Task to complete:
Each line of the data should be duplicated precisely.

◇ ◇ ◇ ◇ ◇

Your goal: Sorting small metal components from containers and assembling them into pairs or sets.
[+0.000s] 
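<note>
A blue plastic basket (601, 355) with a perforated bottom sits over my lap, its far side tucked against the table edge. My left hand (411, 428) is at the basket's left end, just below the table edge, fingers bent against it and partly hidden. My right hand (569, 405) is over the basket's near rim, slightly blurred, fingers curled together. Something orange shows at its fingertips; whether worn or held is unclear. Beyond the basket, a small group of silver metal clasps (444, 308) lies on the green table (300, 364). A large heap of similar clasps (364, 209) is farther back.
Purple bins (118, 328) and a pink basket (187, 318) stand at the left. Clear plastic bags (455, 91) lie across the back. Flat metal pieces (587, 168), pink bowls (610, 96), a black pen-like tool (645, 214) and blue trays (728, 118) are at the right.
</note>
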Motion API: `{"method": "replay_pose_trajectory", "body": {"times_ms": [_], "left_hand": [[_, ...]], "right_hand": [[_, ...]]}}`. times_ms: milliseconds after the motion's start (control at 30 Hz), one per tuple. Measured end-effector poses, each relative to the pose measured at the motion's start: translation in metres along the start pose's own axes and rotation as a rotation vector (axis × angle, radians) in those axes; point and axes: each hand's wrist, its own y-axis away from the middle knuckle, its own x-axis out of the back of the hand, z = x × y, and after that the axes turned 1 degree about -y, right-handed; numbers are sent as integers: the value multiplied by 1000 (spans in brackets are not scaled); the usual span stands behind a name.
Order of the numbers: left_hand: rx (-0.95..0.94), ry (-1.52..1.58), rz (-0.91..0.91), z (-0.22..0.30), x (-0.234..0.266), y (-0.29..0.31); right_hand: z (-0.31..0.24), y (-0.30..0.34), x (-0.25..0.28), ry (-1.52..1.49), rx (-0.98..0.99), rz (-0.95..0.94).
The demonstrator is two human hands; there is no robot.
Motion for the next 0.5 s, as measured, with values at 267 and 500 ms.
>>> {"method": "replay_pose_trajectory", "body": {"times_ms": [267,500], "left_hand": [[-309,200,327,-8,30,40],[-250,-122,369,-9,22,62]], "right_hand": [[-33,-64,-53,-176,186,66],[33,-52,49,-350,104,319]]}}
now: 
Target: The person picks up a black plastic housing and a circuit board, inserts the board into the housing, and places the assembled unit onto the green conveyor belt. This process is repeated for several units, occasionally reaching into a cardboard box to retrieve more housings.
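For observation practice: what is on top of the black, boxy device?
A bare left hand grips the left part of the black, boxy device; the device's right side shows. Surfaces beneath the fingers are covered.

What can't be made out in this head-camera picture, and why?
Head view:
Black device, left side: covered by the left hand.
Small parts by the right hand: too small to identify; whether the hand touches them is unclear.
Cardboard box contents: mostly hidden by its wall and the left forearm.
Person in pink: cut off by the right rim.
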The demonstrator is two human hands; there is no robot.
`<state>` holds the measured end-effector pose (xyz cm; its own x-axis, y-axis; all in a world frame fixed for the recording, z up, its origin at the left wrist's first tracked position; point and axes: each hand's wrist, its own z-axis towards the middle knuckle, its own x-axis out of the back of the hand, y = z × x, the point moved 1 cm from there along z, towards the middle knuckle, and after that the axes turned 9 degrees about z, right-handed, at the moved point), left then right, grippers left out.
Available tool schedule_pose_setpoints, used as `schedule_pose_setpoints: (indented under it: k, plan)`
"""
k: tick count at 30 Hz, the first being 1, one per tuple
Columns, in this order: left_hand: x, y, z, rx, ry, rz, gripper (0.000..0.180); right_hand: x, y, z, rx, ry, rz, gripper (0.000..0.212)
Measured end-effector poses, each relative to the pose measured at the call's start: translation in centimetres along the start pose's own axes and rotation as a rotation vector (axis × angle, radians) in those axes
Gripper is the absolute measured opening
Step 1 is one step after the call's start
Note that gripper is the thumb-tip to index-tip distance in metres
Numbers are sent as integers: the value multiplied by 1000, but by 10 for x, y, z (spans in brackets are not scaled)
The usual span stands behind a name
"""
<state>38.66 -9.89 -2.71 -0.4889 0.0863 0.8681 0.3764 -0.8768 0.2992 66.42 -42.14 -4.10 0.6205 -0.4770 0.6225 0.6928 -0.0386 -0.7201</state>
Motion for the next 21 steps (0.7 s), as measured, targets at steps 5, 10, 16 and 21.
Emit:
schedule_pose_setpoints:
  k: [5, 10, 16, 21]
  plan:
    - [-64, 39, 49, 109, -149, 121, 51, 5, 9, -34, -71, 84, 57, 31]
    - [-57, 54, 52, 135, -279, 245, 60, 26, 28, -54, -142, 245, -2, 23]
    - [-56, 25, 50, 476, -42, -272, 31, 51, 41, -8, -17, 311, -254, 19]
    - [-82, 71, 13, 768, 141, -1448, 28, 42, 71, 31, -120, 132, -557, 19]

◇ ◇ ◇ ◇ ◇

Response area:
Your goal: Sorting small metal components from containers and assembling them into pairs or sets.
[+0.000s] 
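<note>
A blue plastic basket (601, 355) with a perforated bottom sits over my lap, its far side tucked against the table edge. My left hand (411, 428) is at the basket's left end, just below the table edge, fingers bent against it and partly hidden. My right hand (569, 405) is over the basket's near rim, slightly blurred, fingers curled together. Something orange shows at its fingertips; whether worn or held is unclear. Beyond the basket, a small group of silver metal clasps (444, 308) lies on the green table (300, 364). A large heap of similar clasps (364, 209) is farther back.
Purple bins (118, 328) and a pink basket (187, 318) stand at the left. Clear plastic bags (455, 91) lie across the back. Flat metal pieces (587, 168), pink bowls (610, 96), a black pen-like tool (645, 214) and blue trays (728, 118) are at the right.
</note>
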Motion API: `{"method": "replay_pose_trajectory", "body": {"times_ms": [_], "left_hand": [[_, ...]], "right_hand": [[_, ...]]}}`. times_ms: milliseconds after the motion's start (control at 30 Hz), one per tuple. Measured end-effector poses, each relative to the pose measured at the motion's start: translation in metres along the start pose's own axes and rotation as a rotation vector (axis × angle, radians) in those axes; point and axes: each hand's wrist, its own y-axis away from the middle knuckle, its own x-axis out of the back of the hand, z = x × y, and after that the axes turned 1 degree about -y, right-handed; numbers are sent as integers: the value multiplied by 1000 (spans in brackets are not scaled); the usual span stands behind a name.
Order of the numbers: left_hand: rx (-0.95..0.94), ry (-1.52..1.58), rz (-0.91..0.91), z (-0.22..0.30), x (-0.234..0.266), y (-0.29..0.31); right_hand: z (-0.31..0.24), y (-0.30..0.34), x (-0.25..0.28), ry (-1.52..1.49), rx (-0.98..0.99), rz (-0.95..0.94).
The demonstrator is two human hands; there is no robot.
Motion for the next 0.5 s, as measured, with values at 267 and 500 ms.
>>> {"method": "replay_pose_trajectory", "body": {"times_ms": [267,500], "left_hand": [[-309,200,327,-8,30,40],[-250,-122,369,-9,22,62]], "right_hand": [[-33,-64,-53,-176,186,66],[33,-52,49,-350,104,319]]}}
now: 
Target: The person picks up a black plastic housing and a circuit board, inserts the board into the housing, and places the assembled unit onto the green conveyor belt. This process is repeated for several units, occasionally reaching into a cardboard box to retrieve more housings.
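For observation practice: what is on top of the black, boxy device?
A bare left hand grips the left part of the black, boxy device; the device's right side shows. Surfaces beneath the fingers are covered.

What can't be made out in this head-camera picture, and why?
Head view:
Black device, left side: covered by the left hand.
Small parts by the right hand: too small to identify; whether the hand touches them is unclear.
Cardboard box contents: mostly hidden by its wall and the left forearm.
Person in pink: cut off by the right rim.
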The demonstrator is two human hands; there is no robot.
`<state>` holds the measured end-effector pose (xyz cm; its own x-axis, y-axis; all in a world frame fixed for the recording, z up, its origin at the left wrist's first tracked position; point and axes: each hand's wrist, its own z-axis towards the middle knuckle, its own x-axis out of the back of the hand, y = z × x, the point moved 1 cm from there along z, towards the middle knuckle, and after that the axes turned 9 degrees about z, right-handed, at the moved point), left then right, grippers left out.
Available tool schedule_pose_setpoints, used as `schedule_pose_setpoints: (indented under it: k, plan)`
"""
k: tick count at 30 Hz, the first being 1, one per tuple
Columns, in this order: left_hand: x, y, z, rx, ry, rz, gripper (0.000..0.180); right_hand: x, y, z, rx, ry, rz, gripper (0.000..0.212)
Measured end-effector poses, each relative to the pose measured at the call's start: translation in centimetres along the start pose's own axes and rotation as a rotation vector (axis × angle, radians) in those axes
Gripper is the absolute measured opening
Step 1 is one step after the call's start
Note that gripper is the thumb-tip to index-tip distance in metres
Numbers are sent as integers: the value multiplied by 1000, but by 10 for x, y, z (spans in brackets are not scaled)
The usual span stands behind a name
"""
<state>38.66 -9.89 -2.71 -0.4889 0.0863 0.8681 0.3764 -0.8768 0.2992 66.42 -42.14 -4.10 0.6205 -0.4770 0.6225 0.6928 -0.0386 -0.7201</state>
Motion for the next 21 steps (0.7 s), as measured, targets at steps 5, 10, 16 and 21.
Emit:
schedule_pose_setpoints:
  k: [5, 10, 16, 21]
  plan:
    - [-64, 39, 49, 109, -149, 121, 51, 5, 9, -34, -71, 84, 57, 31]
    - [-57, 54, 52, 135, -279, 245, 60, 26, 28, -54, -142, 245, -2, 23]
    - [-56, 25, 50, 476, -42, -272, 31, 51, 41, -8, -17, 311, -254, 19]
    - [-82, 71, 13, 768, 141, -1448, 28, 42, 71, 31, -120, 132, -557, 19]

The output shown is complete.